In order to evaluate the convergence of the trajectory, we analyzed the distribution of a set of interatomic distances within the v1 loop throughout the simulation. (Supporting Information Figure S4c). Similar distance distribution profiles in the initial and the final halves of the full trajectory are indicative of acceptable convergence of the REMD simulation. Furthemore, analysis of conformations in the most populated clusters reveals that these energetic basins were revisited multiple times along the trajectory (Supporting Information Figure S4d), another indicator of good convergence.

v1 Loop in Populated Clusters Is Stabilized by Hydrogen Bonding and Hydrophobic Interactions

Figure 2 shows the representative conformations (centroids) of the top six structural clusters. The backbone conformations and the side chain packing are markedly different in the six centroid structures consistent with the significant separation of the clusters on the free energy map. Inspection of the structures reveals that the conformations are stabilized either through secondary structural elements or the hydrophobic collapse of the side chains.
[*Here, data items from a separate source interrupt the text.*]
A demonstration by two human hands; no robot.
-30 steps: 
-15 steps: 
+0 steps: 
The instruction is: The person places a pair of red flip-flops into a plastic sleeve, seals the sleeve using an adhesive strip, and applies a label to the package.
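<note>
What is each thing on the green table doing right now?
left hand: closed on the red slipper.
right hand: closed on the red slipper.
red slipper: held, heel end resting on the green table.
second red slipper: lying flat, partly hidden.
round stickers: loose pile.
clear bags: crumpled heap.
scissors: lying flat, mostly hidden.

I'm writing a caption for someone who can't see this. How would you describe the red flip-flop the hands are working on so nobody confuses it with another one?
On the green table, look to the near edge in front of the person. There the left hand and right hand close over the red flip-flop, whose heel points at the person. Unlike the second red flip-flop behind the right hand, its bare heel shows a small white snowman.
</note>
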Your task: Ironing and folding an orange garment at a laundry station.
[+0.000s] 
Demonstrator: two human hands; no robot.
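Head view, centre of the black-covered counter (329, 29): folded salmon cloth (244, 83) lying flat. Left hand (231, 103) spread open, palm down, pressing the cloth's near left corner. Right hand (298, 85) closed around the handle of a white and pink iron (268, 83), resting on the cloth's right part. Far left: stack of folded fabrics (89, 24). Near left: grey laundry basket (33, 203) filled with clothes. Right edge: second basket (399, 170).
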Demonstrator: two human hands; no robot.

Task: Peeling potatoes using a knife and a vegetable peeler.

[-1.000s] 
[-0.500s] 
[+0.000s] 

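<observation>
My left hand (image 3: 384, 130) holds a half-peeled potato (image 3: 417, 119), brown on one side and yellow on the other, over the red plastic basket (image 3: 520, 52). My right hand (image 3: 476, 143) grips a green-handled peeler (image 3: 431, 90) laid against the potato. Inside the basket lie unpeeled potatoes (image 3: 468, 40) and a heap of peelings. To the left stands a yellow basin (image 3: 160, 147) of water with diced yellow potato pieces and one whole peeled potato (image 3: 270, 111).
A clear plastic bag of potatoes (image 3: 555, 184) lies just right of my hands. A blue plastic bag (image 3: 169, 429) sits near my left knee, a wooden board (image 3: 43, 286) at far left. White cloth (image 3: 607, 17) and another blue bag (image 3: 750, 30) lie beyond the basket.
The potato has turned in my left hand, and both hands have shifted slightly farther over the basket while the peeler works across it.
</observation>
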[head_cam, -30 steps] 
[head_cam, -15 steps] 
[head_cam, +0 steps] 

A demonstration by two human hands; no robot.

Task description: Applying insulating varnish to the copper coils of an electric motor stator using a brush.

Among the top 10 clusters, four (#2, #6, #9, and #10) contain elements with helix-like hydrogen bonding of consecutive residues (Supporting Information Figure S5a). Residual secondary structure was observed in three distinct v1 segments: P327–A333, P334–F340, and P341–Y348, with the highest probability detected in the central segment P334–F340 (Figure 3). Disorder-to-order transition is commonly observed in intrinsically disordered proteins upon association with their binding partners. For example, intrinsically disordered nuclear coactivator binding domain (NCBD) of the transcriptional activator CBP has three regions with residual α-helical signatures, albeit largely disordered in the unbound state.⁵⁷ Upon interaction with either of the two structurally distinct NCBD binding partners, CABD and IRF-3, all three helices are fully stabilized.^59,60 Thus, we speculate that residual secondary structure observed in the REMD simulation of the free SPRY domain may be important for recognition of the HIV capsid.

Figure 3.

Helix propensity of the v1 loop residues. The prolines of the v1 loop divide it into three segments of equal size: P327–A333, P334–F340 and P341–Y348. The central segment P334–F340 displays the highest helix propensity.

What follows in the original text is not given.